A l’instar de celui de Yannick Grannec, on retrouve dans cet ouvrage des femmes douées de la connaissance des plantes - l’écorce de saule notamment dont on sait qu’elle sera à la base de l’aspirine quelques siècles plus tard. Ce pouvoir donné à des femmes est aux yeux de la gent masculine une source de suspicion quant à une velléité d’émergence de la condition dans laquelle elles sont entretenues. Condition qui s’apparente à celle du bétail selon l’héroïne de cet ouvrage, faisant référence au rôle qui les cantonnait à la reproduction de l’espèce. Chaque naissance suscitant au passage l’espérance d’une descendance mâle, au point de faire dire à l’héroïne des Sorcières de Pendle : « Je ne souhaite de fille à personne ».

On aura compris que ce roman est aussi et surtout un roman féministe. Fleetwood Shuttleworth, l’héroïne de cet ouvrage se bat pour extirper des griffes d’une justice aux ordres, arbitraire et expéditive des femmes accusées de sorcellerie, dont sa propre sage-femme. Mais le propos est plus général quant à la condition de la femme. Stacey Halls se joint à sa compatriote Virginia Woolf (*) pour regretter, du fait de ce statut avilissant « d’objet décoratif » dont elles sont affublées dans la société contemporaine de Shakespeare, de savoir ses consœurs avoir été empêchées d’écrire. Stacey Halls participe au rattrapage avec bonheur avec cet ouvrage. 

Les sorcières de Pendle est ouvrage intéressant, fondé sur des faits historiques. J’ai regretté toutefois le vocabulaire et les tournures syntaxiques quelque peu anachroniques qui ôte à cet ouvrage une part de sa teinte séculaire. Stacy Halls a toutefois le mérite d’avoir défendu avec ferveur la mémoire de ces pauvres femmes sans produire une diatribe enflammée contre une misogynie institutionnalisée. On ne refait pas l’histoire avec des colères rétrospectives. Mais on peut en tirer des enseignements …

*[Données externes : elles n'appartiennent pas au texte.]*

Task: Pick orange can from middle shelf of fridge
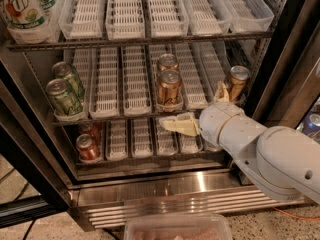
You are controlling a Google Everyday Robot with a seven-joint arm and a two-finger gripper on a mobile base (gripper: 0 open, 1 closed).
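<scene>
The fridge [190,190] stands open in front of me. On its middle shelf [107,91] an orange can [170,88] stands at the front of a centre lane, with a second one [167,62] right behind it. A third orange can [238,81] stands at the shelf's right end. My gripper [191,105] is open at the shelf's front edge, just below and to the right of the front centre can. One finger [179,124] points left under that can, and the other [220,91] lies beside the right-end can. Neither touches a can.
Two green cans [63,97] stand at the left of the middle shelf. Red cans [88,147] sit on the lowest tier at left. A 7UP bottle [20,6] stands top left. The dark door frame [295,59] is at right. A clear plastic tub [176,227] lies at the bottom.
</scene>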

Même si l’eau qui a coulé sous les ponts depuis Jacques 1er n’a pas encore lavé toute l’avanie d’un rapport de force déséquilibré, les sorcières modernes ont aujourd’hui pignon sur rue. Mais un maléfice ne pouvant être annulé que par celui qui l’a infligé, il reste encore du travail pour que le mâle concède le rééquilibrage des genres. Si l’on en croit ce qu’on nous assène régulièrement à nous qui nous accrochons à notre piédestal.